Task goal:
Collect all lines below with the string "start".

Source data:
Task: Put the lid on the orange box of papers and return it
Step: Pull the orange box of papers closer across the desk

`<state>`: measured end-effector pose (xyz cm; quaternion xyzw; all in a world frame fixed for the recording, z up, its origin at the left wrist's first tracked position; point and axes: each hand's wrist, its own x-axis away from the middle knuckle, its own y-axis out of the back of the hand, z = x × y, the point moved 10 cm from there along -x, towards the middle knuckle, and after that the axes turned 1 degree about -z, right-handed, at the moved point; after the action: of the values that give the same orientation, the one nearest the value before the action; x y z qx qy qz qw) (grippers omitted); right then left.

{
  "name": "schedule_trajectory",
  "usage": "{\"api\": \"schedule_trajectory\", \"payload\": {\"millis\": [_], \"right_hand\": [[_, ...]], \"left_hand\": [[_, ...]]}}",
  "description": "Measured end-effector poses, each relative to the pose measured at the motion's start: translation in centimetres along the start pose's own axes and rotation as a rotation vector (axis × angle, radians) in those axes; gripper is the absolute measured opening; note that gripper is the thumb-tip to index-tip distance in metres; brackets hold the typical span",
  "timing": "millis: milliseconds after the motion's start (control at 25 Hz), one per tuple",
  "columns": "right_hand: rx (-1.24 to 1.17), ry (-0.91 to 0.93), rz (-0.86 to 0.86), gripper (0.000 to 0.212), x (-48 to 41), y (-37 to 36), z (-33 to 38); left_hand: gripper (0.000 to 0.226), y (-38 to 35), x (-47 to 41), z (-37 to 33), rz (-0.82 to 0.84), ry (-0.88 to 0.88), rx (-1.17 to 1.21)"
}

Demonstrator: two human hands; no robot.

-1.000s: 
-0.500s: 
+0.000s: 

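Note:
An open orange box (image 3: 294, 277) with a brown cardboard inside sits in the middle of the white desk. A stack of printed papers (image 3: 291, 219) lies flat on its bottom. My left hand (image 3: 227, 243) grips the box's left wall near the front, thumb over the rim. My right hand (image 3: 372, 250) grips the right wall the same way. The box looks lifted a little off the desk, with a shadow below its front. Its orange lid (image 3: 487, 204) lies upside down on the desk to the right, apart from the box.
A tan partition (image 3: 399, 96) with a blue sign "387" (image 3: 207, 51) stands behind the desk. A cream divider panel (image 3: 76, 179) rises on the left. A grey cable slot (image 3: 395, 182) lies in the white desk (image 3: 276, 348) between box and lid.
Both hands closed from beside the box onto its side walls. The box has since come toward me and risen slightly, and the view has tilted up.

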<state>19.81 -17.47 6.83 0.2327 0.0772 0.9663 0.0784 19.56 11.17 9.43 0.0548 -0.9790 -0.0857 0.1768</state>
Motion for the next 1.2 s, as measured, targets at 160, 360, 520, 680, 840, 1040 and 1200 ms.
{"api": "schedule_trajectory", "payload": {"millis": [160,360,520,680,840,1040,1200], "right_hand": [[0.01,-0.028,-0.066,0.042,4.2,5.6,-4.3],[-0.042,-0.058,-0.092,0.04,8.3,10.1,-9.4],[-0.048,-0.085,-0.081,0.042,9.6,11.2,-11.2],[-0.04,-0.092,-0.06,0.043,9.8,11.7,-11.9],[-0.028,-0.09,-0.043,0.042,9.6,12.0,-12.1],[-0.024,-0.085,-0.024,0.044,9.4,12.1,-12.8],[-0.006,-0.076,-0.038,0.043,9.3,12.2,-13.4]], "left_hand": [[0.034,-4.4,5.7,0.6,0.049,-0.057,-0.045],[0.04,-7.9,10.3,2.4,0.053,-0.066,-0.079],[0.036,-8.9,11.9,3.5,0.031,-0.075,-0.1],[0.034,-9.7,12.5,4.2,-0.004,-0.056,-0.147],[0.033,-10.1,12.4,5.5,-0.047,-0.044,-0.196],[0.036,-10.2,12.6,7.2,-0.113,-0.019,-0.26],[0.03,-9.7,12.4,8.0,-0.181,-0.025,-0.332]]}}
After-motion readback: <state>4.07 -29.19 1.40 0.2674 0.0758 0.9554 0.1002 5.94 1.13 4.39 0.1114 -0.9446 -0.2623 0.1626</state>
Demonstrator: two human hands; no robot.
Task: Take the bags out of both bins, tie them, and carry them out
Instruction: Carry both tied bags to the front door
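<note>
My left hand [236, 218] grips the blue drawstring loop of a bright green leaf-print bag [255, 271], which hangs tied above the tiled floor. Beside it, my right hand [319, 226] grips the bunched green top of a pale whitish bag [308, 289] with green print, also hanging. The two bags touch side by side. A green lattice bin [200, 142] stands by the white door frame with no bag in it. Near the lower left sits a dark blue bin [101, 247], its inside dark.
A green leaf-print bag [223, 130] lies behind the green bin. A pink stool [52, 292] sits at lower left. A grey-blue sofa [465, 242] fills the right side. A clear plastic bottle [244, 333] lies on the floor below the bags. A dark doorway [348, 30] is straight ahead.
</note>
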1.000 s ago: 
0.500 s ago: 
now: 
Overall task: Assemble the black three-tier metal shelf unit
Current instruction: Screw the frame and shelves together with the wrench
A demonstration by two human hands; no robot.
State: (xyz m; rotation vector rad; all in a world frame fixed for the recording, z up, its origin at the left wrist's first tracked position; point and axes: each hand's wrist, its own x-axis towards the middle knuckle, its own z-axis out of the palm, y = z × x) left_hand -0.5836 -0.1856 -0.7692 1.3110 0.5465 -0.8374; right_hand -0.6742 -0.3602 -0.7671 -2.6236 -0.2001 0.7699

Exercise result:
  "description": "Measured end-effector poses, each relative to the pose measured at the motion's start: translation in centimetres along the start pose's own axes and rotation as a rotation vector (axis × angle, radians) in those axes; gripper is the absolute measured opening; note that gripper is the thumb-tip to index-tip distance in metres; brackets hold the typical span",
  "timing": "millis: milliseconds after the motion's start (control at 25 Hz), one per tuple",

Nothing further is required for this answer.